ACTIVITY = Repeat the listing that follows character for character, omitting images.

DATA BLOCK below:

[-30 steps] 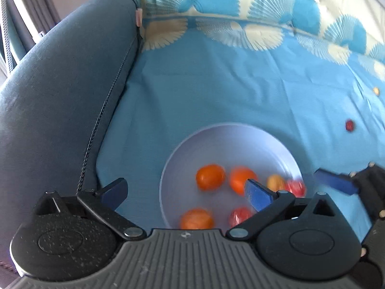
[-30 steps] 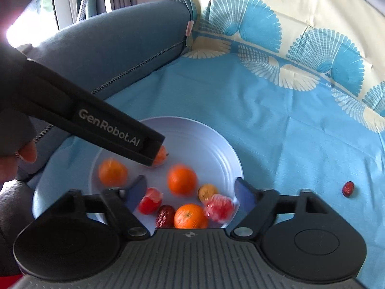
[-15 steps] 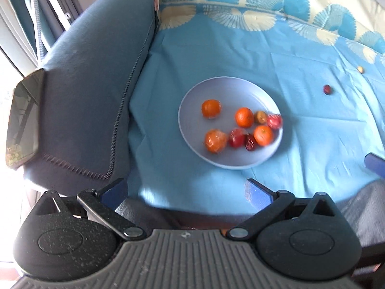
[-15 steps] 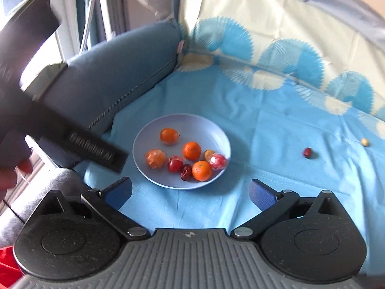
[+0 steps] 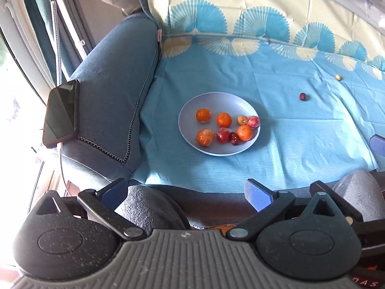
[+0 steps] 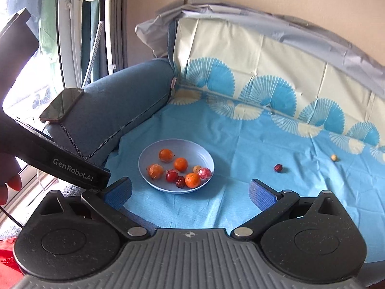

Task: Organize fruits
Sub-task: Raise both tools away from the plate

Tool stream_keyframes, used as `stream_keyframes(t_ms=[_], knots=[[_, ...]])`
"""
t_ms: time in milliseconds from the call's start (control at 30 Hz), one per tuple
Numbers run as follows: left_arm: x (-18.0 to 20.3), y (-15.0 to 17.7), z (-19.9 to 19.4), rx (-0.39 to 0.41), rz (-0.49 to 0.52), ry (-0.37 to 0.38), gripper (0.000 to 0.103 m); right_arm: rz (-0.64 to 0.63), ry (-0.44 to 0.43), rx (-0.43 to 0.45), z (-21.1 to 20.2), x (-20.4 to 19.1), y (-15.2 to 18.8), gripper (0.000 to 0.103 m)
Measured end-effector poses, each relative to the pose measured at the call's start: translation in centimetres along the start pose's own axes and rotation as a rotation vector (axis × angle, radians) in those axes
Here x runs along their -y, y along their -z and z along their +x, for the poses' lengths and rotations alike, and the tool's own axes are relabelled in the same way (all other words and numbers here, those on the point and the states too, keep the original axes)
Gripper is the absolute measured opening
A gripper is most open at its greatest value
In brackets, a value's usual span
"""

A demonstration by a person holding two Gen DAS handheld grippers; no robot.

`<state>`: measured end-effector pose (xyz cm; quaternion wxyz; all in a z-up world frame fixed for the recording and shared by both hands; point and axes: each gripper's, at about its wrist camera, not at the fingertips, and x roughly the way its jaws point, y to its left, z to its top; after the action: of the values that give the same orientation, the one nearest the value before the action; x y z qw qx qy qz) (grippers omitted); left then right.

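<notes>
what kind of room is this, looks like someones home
Most likely a living room at home. The fruit plate sits on a sofa seat covered by a blue fan-print cloth, beside a padded blue armrest with a phone lying on it, near a bright window.

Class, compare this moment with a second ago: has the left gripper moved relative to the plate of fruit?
Yes. The left gripper has pulled back and up from the plate, which filled its view before and now lies small and far ahead on the blue cloth.
</notes>
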<state>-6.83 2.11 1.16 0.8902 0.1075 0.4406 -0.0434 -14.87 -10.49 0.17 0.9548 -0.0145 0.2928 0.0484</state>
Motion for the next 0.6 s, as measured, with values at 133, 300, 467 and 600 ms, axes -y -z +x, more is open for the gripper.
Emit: stream_keyframes(t_ms=[133, 300, 467, 600], knots=[[0.4, 0.3, -1.2, 0.027, 0.015, -0.002, 0.103, 0.004, 0.009, 0.035, -1.4, 0.1, 0.1, 0.102], [0.6, 0.5, -2.0, 0.045, 0.024, -0.018, 0.103, 0.002, 0.006, 0.057, -2.4, 0.0, 0.3, 0.102], [0.7, 0.5, -2.1, 0.041, 0.024, -0.02, 0.103, 0.004, 0.002, 0.057, -2.6, 0.0, 0.5, 0.102], [0.8, 0.5, -2.0, 0.038, 0.031, -0.023, 0.103, 0.012, 0.002, 0.052, -2.5, 0.1, 0.5, 0.102]])
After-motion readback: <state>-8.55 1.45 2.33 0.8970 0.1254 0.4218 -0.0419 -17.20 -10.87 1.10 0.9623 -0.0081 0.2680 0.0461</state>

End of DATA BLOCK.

TASK OUTPUT =
[-30 steps] 
[-30 steps] 
[-15 steps] 
[-15 steps] 
[+0 steps] 
[+0 steps] 

Task: Organize fruits
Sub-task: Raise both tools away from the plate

Tool stream_keyframes, used as `stream_keyframes(t_ms=[_], knots=[[_, ...]])`
"""
t_ms: time in milliseconds from the call's start (control at 30 Hz), one per tuple
Numbers run as follows: left_arm: x (-18.0 to 20.3), y (-15.0 to 17.7), z (-19.9 to 19.4), rx (-0.39 to 0.41), rz (-0.49 to 0.52), ry (-0.37 to 0.38), gripper (0.000 to 0.103 m); right_arm: rz (-0.64 to 0.63), ry (-0.44 to 0.43), rx (-0.43 to 0.45), z (-21.1 to 20.2), x (-20.4 to 19.1), y (-15.2 to 18.8), gripper (0.000 to 0.103 m)
Measured end-effector poses, each relative to the pose measured at the call's start: translation in centimetres along the start pose's own axes and rotation as a rotation vector (axis × angle, radians) in those axes
Here x runs along their -y, y along their -z and z along their +x, for the poses' lengths and rotations alike, and the tool's own axes are relabelled in the same way (all other words and numbers here, those on the point and the states too, keep the original axes)
Gripper is the absolute measured opening
A gripper is most open at its greatest value
In brackets, a value's usual span
"""

A demonstration by a person holding two Gen DAS handheld grippers; no robot.

`<state>`: measured end-effector pose (xyz cm; quaternion wxyz; all in a z-up world frame fixed for the recording and shared by both hands; point and axes: each gripper's, at about its wrist camera, not at the fingertips, and x roughly the way its jaws point, y to its left, z to its top; after the action: of the values that give the same orientation, the one nearest the value before the action; x y z qw qx qy qz) (grippers omitted); left then right.

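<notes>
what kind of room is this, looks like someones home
Most likely a living room at home. The fruit plate sits on a sofa seat covered by a blue fan-print cloth, beside a padded blue armrest with a phone lying on it, near a bright window.

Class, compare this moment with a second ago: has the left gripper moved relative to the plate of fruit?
Yes. The left gripper has pulled back and up from the plate, which filled its view before and now lies small and far ahead on the blue cloth.
</notes>
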<state>-6.83 2.11 1.16 0.8902 0.1075 0.4406 -0.0434 -14.87 -10.49 0.17 0.9548 -0.0145 0.2928 0.0484</state>
Motion for the next 0.6 s, as measured, with values at 133, 300, 467 and 600 ms, axes -y -z +x, more is open for the gripper.
Emit: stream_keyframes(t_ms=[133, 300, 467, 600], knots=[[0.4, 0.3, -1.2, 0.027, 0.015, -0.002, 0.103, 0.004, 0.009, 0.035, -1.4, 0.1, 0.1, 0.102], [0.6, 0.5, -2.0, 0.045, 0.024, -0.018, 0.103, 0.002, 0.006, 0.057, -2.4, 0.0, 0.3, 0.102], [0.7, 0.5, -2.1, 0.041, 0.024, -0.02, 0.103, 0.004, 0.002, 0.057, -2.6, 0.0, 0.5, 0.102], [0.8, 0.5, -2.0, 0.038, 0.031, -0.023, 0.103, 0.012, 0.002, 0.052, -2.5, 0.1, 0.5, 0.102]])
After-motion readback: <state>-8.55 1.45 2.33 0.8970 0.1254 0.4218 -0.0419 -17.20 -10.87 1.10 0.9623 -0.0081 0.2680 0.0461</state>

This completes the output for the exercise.